** Brief **
A full, word-for-word copy of the listing below is needed; leave the images out of it.

** Data to use **
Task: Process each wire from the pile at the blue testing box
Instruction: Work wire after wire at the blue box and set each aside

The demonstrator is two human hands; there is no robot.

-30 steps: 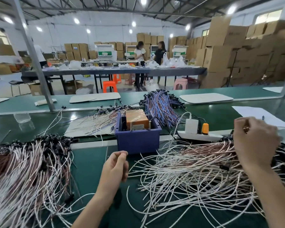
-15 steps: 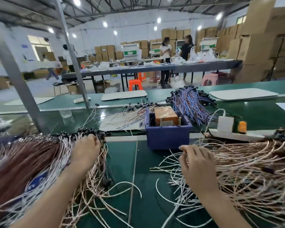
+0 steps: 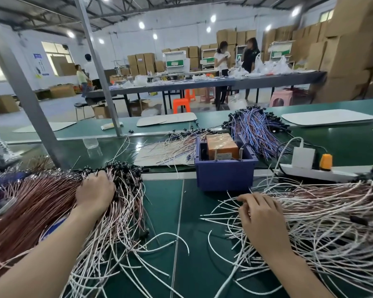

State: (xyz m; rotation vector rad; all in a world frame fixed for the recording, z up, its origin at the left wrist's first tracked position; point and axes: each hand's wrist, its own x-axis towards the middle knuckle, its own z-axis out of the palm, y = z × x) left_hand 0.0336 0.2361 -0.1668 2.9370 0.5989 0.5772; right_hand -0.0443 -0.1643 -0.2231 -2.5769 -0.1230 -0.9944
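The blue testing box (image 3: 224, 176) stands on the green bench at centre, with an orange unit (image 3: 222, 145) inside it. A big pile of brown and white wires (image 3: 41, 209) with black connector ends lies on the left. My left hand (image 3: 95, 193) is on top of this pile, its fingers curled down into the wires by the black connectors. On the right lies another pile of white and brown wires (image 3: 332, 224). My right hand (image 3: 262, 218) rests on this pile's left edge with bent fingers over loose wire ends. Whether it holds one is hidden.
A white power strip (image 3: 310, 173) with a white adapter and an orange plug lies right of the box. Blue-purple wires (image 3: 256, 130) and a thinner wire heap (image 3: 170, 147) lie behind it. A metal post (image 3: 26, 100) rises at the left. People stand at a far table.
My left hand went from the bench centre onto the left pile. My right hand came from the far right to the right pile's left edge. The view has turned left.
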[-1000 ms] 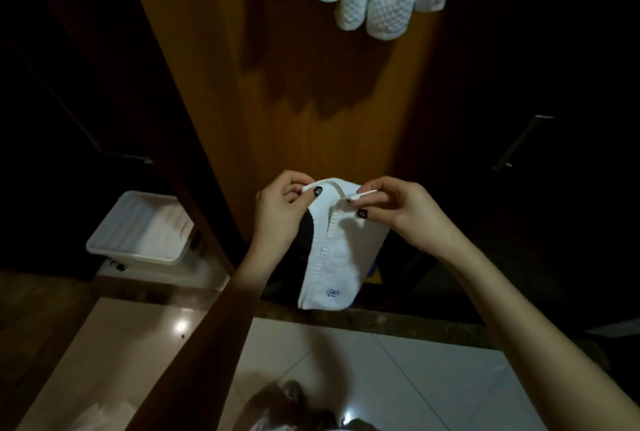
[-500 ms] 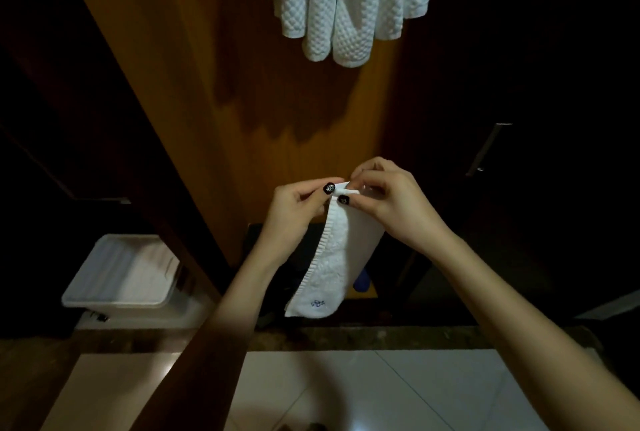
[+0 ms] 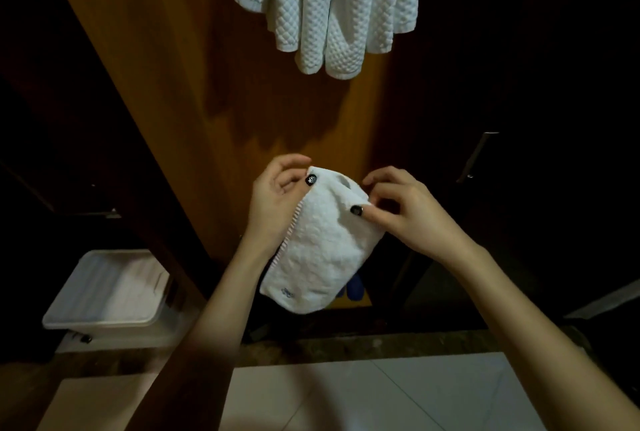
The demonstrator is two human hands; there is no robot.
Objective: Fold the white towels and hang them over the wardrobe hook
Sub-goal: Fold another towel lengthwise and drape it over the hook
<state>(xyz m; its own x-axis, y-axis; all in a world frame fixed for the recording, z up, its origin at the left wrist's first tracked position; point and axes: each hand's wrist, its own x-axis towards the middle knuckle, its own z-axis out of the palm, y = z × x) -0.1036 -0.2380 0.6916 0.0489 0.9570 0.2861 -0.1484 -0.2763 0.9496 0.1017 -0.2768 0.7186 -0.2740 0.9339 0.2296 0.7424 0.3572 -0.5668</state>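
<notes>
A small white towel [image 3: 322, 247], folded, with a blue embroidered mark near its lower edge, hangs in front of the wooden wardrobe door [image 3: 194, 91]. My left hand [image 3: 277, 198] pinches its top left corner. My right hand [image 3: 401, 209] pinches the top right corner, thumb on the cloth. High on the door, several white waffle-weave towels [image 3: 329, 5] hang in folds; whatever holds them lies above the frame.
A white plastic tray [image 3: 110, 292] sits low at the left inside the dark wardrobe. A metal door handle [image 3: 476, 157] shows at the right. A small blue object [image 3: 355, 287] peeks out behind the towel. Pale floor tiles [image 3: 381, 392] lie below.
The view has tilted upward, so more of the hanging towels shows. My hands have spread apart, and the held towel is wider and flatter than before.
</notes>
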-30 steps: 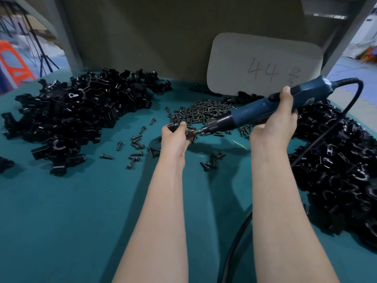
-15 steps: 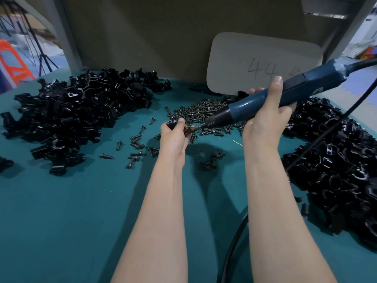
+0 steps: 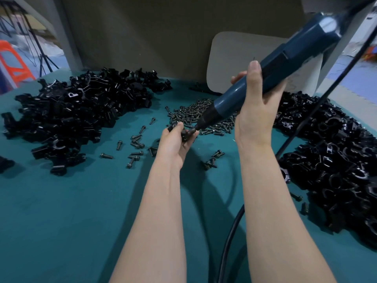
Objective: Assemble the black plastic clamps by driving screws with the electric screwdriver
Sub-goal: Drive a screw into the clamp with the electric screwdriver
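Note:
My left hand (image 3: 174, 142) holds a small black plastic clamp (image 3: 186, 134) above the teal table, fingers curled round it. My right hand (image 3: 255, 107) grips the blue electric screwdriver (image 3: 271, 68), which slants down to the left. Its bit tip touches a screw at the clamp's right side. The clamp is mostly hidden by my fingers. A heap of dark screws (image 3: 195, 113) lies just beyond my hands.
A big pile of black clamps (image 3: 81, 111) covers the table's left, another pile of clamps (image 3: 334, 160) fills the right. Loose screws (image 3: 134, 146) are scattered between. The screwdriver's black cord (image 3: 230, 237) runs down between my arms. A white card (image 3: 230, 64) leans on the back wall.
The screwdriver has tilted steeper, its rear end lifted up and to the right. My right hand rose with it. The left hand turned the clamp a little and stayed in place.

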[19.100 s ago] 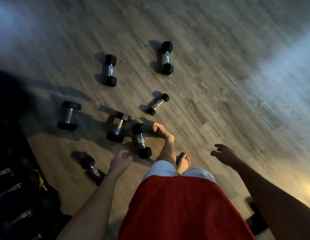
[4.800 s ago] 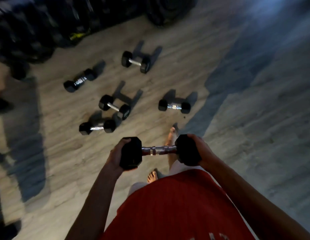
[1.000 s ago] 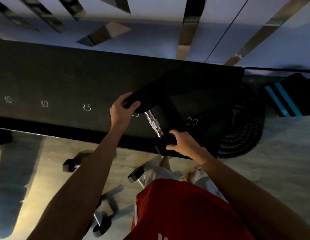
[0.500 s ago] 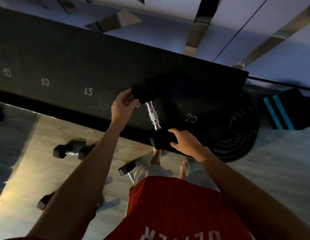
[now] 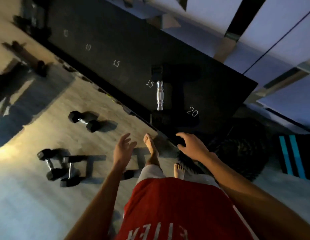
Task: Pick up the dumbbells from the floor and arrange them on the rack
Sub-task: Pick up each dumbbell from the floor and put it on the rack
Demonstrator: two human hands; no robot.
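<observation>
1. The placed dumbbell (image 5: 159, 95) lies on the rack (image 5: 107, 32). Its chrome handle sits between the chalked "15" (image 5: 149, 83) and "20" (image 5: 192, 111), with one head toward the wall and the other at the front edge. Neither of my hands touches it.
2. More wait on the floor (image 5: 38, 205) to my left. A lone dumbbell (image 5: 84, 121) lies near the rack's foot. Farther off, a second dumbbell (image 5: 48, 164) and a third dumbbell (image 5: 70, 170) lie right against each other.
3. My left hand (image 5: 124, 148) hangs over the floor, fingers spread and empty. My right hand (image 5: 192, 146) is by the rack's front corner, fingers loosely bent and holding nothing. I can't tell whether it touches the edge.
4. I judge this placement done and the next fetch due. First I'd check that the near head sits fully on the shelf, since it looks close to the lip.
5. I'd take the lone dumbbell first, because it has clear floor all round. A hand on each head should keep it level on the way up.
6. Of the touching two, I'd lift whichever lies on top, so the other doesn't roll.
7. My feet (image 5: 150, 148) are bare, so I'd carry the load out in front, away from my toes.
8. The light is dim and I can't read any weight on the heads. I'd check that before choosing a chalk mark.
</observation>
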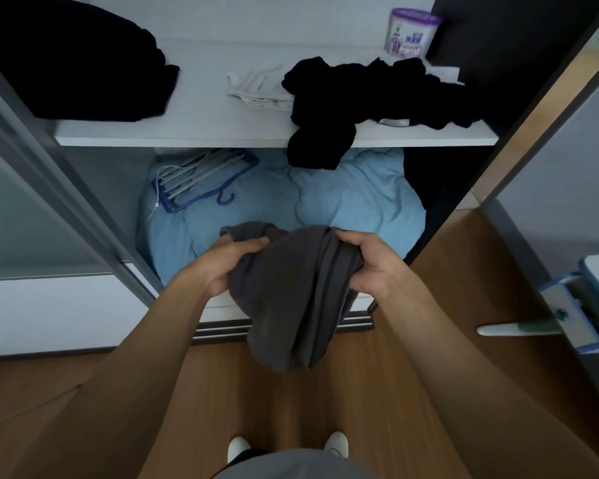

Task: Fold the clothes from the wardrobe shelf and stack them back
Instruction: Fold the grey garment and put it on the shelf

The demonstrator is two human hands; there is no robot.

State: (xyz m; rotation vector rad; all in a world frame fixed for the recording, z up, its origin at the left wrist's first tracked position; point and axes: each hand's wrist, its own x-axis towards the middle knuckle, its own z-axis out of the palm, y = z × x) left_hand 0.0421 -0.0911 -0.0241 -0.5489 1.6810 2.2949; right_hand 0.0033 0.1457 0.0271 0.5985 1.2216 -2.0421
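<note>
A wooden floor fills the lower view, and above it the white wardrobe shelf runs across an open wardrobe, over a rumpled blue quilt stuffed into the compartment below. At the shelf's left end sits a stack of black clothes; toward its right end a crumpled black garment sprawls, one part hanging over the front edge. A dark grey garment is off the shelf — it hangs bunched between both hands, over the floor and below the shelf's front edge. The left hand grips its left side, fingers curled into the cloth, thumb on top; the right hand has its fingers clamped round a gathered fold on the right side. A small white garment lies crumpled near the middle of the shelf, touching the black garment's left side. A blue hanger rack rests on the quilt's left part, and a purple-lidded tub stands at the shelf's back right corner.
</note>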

** Written answer **
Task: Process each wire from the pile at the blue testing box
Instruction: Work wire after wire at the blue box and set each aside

The demonstrator is two human hands; there is no robot.

-30 steps: 
-15 steps: 
+0 steps: 

State: (xyz m; rotation vector rad; all in a world frame fixed for the recording, z up, its origin at the left wrist's first tracked position; point and axes: each hand's wrist, its own x-axis towards the middle knuckle, its own z-axis out of the palm, y = z × x) left_hand 0.0336 0.2361 -0.1668 2.9370 0.5989 0.5772; right_hand -0.0443 -0.1643 -0.2231 -2.5769 -0.1230 -0.9944
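The blue testing box (image 3: 224, 176) stands on the green bench at centre, with an orange unit (image 3: 222, 145) inside it. A big pile of brown and white wires (image 3: 41, 209) with black connector ends lies on the left. My left hand (image 3: 95, 193) is on top of this pile, its fingers curled down into the wires by the black connectors. On the right lies another pile of white and brown wires (image 3: 332, 224). My right hand (image 3: 262, 218) rests on this pile's left edge with bent fingers over loose wire ends. Whether it holds one is hidden.
A white power strip (image 3: 310, 173) with a white adapter and an orange plug lies right of the box. Blue-purple wires (image 3: 256, 130) and a thinner wire heap (image 3: 170, 147) lie behind it. A metal post (image 3: 26, 100) rises at the left. People stand at a far table.
My left hand went from the bench centre onto the left pile. My right hand came from the far right to the right pile's left edge. The view has turned left.
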[-1000 ms] 
[-500 ms] 
[+0 ms] 
The demonstrator is two human hands; there is no robot.
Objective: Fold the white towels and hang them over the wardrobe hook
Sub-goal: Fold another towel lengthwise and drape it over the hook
<state>(xyz m; its own x-axis, y-axis; all in a world frame fixed for the recording, z up, its origin at the left wrist's first tracked position; point and axes: each hand's wrist, its own x-axis towards the middle knuckle, its own z-axis out of the palm, y = z × x) -0.1036 -0.2380 0.6916 0.0489 0.9570 0.2861 -0.1484 -0.2763 0.9496 0.1017 -0.2768 0.7186 -0.2740 0.9339 0.2296 0.7424 0.3572 -0.5668</state>
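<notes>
A small white towel [image 3: 322, 247], folded, with a blue embroidered mark near its lower edge, hangs in front of the wooden wardrobe door [image 3: 194, 91]. My left hand [image 3: 277, 198] pinches its top left corner. My right hand [image 3: 401, 209] pinches the top right corner, thumb on the cloth. High on the door, several white waffle-weave towels [image 3: 329, 5] hang in folds; whatever holds them lies above the frame.
A white plastic tray [image 3: 110, 292] sits low at the left inside the dark wardrobe. A metal door handle [image 3: 476, 157] shows at the right. A small blue object [image 3: 355, 287] peeks out behind the towel. Pale floor tiles [image 3: 381, 392] lie below.
The view has tilted upward, so more of the hanging towels shows. My hands have spread apart, and the held towel is wider and flatter than before.
</notes>
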-30 steps: 
-15 steps: 
+0 steps: 
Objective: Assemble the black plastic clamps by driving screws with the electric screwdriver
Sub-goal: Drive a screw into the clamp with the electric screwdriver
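Note:
My left hand (image 3: 174, 142) holds a small black plastic clamp (image 3: 186, 134) above the teal table, fingers curled round it. My right hand (image 3: 255, 107) grips the blue electric screwdriver (image 3: 271, 68), which slants down to the left. Its bit tip touches a screw at the clamp's right side. The clamp is mostly hidden by my fingers. A heap of dark screws (image 3: 195, 113) lies just beyond my hands.
A big pile of black clamps (image 3: 81, 111) covers the table's left, another pile of clamps (image 3: 334, 160) fills the right. Loose screws (image 3: 134, 146) are scattered between. The screwdriver's black cord (image 3: 230, 237) runs down between my arms. A white card (image 3: 230, 64) leans on the back wall.
The screwdriver has tilted steeper, its rear end lifted up and to the right. My right hand rose with it. The left hand turned the clamp a little and stayed in place.
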
[19.100 s ago] 
[4.800 s ago] 
[1.000 s ago] 
[0.500 s ago] 
[now] 
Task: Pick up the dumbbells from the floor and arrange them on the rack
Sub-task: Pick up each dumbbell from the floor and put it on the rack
Demonstrator: two human hands; no robot.
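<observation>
1. The placed dumbbell (image 5: 159, 95) lies on the rack (image 5: 107, 32). Its chrome handle sits between the chalked "15" (image 5: 149, 83) and "20" (image 5: 192, 111), with one head toward the wall and the other at the front edge. Neither of my hands touches it.
2. More wait on the floor (image 5: 38, 205) to my left. A lone dumbbell (image 5: 84, 121) lies near the rack's foot. Farther off, a second dumbbell (image 5: 48, 164) and a third dumbbell (image 5: 70, 170) lie right against each other.
3. My left hand (image 5: 124, 148) hangs over the floor, fingers spread and empty. My right hand (image 5: 192, 146) is by the rack's front corner, fingers loosely bent and holding nothing. I can't tell whether it touches the edge.
4. I judge this placement done and the next fetch due. First I'd check that the near head sits fully on the shelf, since it looks close to the lip.
5. I'd take the lone dumbbell first, because it has clear floor all round. A hand on each head should keep it level on the way up.
6. Of the touching two, I'd lift whichever lies on top, so the other doesn't roll.
7. My feet (image 5: 150, 148) are bare, so I'd carry the load out in front, away from my toes.
8. The light is dim and I can't read any weight on the heads. I'd check that before choosing a chalk mark.
</observation>
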
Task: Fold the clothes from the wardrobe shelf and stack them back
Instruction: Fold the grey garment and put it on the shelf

The demonstrator is two human hands; there is no robot.

State: (xyz m; rotation vector rad; all in a world frame fixed for the recording, z up, its origin at the left wrist's first tracked position; point and axes: each hand's wrist, its own x-axis towards the middle knuckle, its own z-axis out of the palm, y = z × x) left_hand 0.0421 -0.0911 -0.0241 -0.5489 1.6810 2.2949; right_hand 0.0033 0.1457 0.0271 0.5985 1.2216 -2.0421
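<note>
A wooden floor fills the lower view, and above it the white wardrobe shelf runs across an open wardrobe, over a rumpled blue quilt stuffed into the compartment below. At the shelf's left end sits a stack of black clothes; toward its right end a crumpled black garment sprawls, one part hanging over the front edge. A dark grey garment is off the shelf — it hangs bunched between both hands, over the floor and below the shelf's front edge. The left hand grips its left side, fingers curled into the cloth, thumb on top; the right hand has its fingers clamped round a gathered fold on the right side. A small white garment lies crumpled near the middle of the shelf, touching the black garment's left side. A blue hanger rack rests on the quilt's left part, and a purple-lidded tub stands at the shelf's back right corner.
</note>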

There is no more to this exercise.